(SZ) Manche Worte kommen am liebsten auf Stelzen daher.
"Tiefschürfend" ist so ein hochtrabendes Wort. Es tritt kaum jemals
auf ohne kostbare Gedanken im Schlepptau. Gravitätisch stolziert es
neben dem Geist und dem Tiefsinn einher, verachtet alles Flache und
hat seine Herkunft aus den schmutzigen Flözen und Stollen längst
vergessen. Das geht nun schon geraume Zeit so, ohne dass die Deutschen
sich gefragt hätten, warum ihre Sprache dem Widerpart des
Tiefschürfenden, dem Flachschürfenden, nicht einmal spaßeshalber
Einlass gewährt.
Der Rentner Herbert Schlegel aus Berlin ist, wie schon sein Nachname
ahnen lässt, bergmännisch und geologisch bewandert. Er kennt die
Schlünde, in denen die Stelzen des Tiefschürfenden stecken, und er ist
ein Mann der Tat. In der untergegangenen DDR hat er an der Suche nach
Braunkohle, Erdgas und Erdöl teilgenommen. Und nun hat er ein Projekt
in Angriff genommen, das dem vereinten Deutschland den Weg aus der
Krise weisen könnte. Flugs erwarb er in den USA eine blaue
Plastikpfanne mit Siebboden und Schlitzen an der Seite, um hierzulande
das Flachschürfen populär zu machen. Seine Idee ist so einfach wie
bestechend: in der Mark Brandenburg, einer der flachsten Gegenden
Deutschlands, nach Gold zu schürfen. Und sage niemand, der Mann habe
nichts auf der Pfanne!

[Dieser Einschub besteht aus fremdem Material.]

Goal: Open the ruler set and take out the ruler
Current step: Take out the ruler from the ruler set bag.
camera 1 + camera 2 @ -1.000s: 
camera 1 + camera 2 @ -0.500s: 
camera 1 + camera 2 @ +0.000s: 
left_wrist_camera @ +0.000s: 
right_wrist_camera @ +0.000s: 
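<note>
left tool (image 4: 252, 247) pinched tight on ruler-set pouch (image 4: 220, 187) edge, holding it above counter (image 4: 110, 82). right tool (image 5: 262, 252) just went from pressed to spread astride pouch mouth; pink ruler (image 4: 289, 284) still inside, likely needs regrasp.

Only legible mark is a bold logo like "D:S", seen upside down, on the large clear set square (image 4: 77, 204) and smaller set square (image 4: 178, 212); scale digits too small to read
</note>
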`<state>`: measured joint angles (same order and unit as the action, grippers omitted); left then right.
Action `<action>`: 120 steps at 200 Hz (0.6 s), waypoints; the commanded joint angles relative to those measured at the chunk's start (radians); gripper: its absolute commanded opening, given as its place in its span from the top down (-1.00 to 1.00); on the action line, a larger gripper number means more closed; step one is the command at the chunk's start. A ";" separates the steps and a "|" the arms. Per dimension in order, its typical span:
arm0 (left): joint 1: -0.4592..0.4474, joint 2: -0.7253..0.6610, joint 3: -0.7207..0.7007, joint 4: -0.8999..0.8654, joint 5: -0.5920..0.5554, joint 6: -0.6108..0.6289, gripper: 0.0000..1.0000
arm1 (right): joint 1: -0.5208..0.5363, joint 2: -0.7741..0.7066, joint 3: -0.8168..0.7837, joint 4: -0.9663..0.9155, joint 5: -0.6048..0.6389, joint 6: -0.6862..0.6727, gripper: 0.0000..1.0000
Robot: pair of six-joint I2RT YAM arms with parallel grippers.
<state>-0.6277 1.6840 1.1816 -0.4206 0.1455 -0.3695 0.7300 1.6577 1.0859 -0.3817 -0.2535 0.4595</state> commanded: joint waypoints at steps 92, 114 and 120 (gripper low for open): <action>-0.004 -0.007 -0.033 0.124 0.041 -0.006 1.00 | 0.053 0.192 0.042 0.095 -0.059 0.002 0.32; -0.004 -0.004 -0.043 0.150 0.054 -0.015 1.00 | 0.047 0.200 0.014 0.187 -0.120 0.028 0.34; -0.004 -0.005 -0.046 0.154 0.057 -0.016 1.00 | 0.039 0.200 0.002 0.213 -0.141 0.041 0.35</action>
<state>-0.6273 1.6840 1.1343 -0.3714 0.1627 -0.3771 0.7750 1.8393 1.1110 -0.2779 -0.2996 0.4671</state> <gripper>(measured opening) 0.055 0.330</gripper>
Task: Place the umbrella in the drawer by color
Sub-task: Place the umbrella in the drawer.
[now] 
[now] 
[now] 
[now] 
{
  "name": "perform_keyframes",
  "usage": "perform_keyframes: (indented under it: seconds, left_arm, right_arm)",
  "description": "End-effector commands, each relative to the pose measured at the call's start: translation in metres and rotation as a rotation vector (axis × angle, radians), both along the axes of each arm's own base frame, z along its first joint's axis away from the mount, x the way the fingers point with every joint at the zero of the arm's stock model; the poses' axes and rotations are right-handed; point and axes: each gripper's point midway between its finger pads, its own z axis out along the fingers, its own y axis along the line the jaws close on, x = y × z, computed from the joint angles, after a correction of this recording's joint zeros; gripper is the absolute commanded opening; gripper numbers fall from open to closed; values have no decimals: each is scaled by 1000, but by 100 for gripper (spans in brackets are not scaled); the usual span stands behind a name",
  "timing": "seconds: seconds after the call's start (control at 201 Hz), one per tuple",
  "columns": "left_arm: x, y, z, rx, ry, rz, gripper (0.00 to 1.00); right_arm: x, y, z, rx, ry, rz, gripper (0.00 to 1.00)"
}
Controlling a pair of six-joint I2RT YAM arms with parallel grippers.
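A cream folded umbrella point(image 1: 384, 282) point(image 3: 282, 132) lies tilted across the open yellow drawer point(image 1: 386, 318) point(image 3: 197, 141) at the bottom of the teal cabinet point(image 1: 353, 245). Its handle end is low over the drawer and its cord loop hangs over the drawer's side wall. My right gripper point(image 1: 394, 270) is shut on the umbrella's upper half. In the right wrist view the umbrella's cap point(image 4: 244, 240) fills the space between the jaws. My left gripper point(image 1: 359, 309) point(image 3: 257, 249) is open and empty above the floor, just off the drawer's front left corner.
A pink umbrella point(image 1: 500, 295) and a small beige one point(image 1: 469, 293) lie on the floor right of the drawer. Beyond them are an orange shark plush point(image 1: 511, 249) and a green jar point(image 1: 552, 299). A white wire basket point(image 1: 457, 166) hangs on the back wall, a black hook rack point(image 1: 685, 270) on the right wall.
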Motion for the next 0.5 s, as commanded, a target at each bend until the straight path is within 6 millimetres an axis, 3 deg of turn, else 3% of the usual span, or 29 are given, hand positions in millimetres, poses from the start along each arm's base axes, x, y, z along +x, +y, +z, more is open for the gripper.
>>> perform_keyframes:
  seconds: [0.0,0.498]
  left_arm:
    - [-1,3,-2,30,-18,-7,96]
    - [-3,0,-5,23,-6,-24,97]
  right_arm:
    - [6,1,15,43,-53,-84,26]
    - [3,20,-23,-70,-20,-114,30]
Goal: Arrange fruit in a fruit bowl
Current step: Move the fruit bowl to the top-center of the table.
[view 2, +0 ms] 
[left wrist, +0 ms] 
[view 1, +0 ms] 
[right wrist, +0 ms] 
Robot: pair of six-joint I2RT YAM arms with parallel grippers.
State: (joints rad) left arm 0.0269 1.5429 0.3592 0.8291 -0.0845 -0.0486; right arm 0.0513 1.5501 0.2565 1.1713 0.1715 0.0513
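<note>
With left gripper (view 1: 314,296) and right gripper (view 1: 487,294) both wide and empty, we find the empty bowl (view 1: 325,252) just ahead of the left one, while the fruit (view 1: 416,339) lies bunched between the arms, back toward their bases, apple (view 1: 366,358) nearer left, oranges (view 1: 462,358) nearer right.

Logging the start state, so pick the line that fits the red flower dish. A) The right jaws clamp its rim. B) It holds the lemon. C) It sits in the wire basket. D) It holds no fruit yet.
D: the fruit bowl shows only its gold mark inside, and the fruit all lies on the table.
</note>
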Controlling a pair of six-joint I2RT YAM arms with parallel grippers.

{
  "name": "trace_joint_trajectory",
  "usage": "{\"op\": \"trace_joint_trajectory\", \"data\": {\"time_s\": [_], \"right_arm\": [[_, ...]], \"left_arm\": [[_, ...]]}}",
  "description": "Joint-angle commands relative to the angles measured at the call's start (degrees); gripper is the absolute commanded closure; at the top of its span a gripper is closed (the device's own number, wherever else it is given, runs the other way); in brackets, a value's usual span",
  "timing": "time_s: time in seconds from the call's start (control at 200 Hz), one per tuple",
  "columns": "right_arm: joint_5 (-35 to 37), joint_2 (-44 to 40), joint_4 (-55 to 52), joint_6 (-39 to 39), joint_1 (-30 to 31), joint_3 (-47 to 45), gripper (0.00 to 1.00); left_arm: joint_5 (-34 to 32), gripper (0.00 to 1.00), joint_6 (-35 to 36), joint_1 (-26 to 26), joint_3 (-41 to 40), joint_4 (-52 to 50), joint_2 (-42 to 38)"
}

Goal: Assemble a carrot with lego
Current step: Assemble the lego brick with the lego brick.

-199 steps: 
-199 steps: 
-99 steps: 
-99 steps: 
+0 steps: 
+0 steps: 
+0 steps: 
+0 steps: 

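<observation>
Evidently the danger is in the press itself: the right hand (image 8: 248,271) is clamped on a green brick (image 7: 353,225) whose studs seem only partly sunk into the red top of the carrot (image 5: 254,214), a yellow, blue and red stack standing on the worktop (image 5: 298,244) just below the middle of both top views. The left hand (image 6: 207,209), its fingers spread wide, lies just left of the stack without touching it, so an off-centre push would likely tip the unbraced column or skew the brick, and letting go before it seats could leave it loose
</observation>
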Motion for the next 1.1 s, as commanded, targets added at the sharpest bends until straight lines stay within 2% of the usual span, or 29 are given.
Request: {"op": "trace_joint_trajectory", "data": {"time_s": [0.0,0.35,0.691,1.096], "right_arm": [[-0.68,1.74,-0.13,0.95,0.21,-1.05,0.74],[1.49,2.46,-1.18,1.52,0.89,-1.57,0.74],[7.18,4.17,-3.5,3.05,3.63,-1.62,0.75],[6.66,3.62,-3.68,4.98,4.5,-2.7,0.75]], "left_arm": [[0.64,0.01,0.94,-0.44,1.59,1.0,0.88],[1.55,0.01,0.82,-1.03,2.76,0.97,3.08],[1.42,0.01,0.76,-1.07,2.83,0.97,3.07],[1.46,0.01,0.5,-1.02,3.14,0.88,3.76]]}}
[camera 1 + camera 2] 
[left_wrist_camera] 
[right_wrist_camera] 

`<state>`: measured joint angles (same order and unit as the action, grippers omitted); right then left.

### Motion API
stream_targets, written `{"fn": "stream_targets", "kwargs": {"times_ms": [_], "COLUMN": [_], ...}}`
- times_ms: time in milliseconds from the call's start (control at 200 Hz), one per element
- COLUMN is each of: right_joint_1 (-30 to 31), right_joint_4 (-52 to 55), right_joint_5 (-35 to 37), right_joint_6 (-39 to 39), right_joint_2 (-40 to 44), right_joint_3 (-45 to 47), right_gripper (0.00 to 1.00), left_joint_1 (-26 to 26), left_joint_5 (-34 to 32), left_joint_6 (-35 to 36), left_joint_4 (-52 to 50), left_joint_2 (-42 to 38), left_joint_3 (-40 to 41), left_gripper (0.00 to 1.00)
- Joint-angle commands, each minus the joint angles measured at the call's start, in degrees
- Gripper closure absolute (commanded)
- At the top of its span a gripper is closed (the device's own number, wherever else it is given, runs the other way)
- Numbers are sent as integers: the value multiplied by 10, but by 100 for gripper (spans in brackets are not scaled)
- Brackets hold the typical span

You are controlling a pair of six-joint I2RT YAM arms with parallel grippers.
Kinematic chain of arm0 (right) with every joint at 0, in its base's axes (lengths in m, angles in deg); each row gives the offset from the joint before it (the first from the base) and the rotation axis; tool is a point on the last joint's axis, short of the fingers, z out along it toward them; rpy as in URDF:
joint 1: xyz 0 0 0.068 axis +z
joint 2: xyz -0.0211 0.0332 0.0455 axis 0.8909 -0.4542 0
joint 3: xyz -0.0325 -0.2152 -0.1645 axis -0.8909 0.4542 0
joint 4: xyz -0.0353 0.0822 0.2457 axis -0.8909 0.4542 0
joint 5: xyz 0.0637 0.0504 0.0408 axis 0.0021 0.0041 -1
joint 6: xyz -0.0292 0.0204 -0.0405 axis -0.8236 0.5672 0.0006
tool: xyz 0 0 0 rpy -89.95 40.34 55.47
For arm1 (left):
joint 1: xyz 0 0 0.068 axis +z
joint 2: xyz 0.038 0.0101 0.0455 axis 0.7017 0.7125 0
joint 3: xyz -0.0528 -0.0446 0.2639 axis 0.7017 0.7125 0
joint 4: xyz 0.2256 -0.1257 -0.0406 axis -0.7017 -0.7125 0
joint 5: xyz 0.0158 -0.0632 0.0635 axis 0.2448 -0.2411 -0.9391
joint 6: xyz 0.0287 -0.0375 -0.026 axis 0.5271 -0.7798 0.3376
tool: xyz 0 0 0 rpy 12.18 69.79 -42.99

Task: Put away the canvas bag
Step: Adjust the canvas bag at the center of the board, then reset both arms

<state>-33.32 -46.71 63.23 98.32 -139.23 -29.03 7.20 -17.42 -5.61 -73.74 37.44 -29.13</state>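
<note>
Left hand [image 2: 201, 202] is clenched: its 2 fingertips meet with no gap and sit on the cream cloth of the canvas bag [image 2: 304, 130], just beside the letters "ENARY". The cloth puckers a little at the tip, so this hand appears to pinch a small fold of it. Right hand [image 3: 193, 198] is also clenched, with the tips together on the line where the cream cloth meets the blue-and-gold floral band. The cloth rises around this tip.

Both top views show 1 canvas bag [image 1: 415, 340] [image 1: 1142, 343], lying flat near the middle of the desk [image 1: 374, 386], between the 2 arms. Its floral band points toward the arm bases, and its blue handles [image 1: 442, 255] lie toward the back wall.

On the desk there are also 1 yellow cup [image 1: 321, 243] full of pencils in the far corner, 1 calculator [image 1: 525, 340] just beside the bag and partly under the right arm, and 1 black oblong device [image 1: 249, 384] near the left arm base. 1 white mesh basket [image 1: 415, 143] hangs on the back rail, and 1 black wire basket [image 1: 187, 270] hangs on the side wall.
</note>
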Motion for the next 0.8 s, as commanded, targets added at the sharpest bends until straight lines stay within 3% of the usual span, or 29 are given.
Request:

Sein Eldorado liegt nicht in Utopia, es liegt
im Mahlsorfer Elsengrund nahe Berlin, wo er und seine Freunde einen
echten Nugget bereits gefunden haben.Der ist nicht sehr groß, nur fünf
Millimeter dick, aber es ist ja erst der Anfang. Noch steckt in der
ehemaligen Streusandbüchse des Deutschen Reiches das Flachschürfen und
Goldwaschen in den Kinderschuhen. Noch hat es die Goldgräberstimmung
schwer gegen die allgemeine Depression und Unzufriedenheit. Noch
liegen die sandigen Bäche Brandenburgs, noch liegen die Kaulsdorfer
Seen und der Müggelsee, die Rentner Schlegel als Goldgründe ausgemacht
hat, im Winterschlaf. Aber bald werden sich Goldsucher aus ganz
Deutschland in die Mark aufmachen, deren Name so vertraut nach
stabiler Währung klingt und die sich nun als Nachschublager für
Deutschlands Goldreserven entpuppt.
Professor Heubeck von der Freien Universität Berlin hat Rentner
Schlegel Rückendeckung gegeben: Man könne nach einem langen Waschtag
in der Mark durchaus mit einem kleinen Gläschen Blattgold nach Hause
kommen. Schürfgenehmigungen hält der Professor für unnötig, solange es
sich um eine landschaftsschonende Freizeitbeschäftigung handelt. Schon
ist im bankrotten Berlin der "Goldsucherclub" gegründet worden. Mit
Blick auf die Rentenversicherung ist zu hoffen, dass daraus eine
Massenbewegung wird. Das Tiefschürfende hat abgewirtschaftet, es lebe
Rentner Schlegel, der Flachschürfende!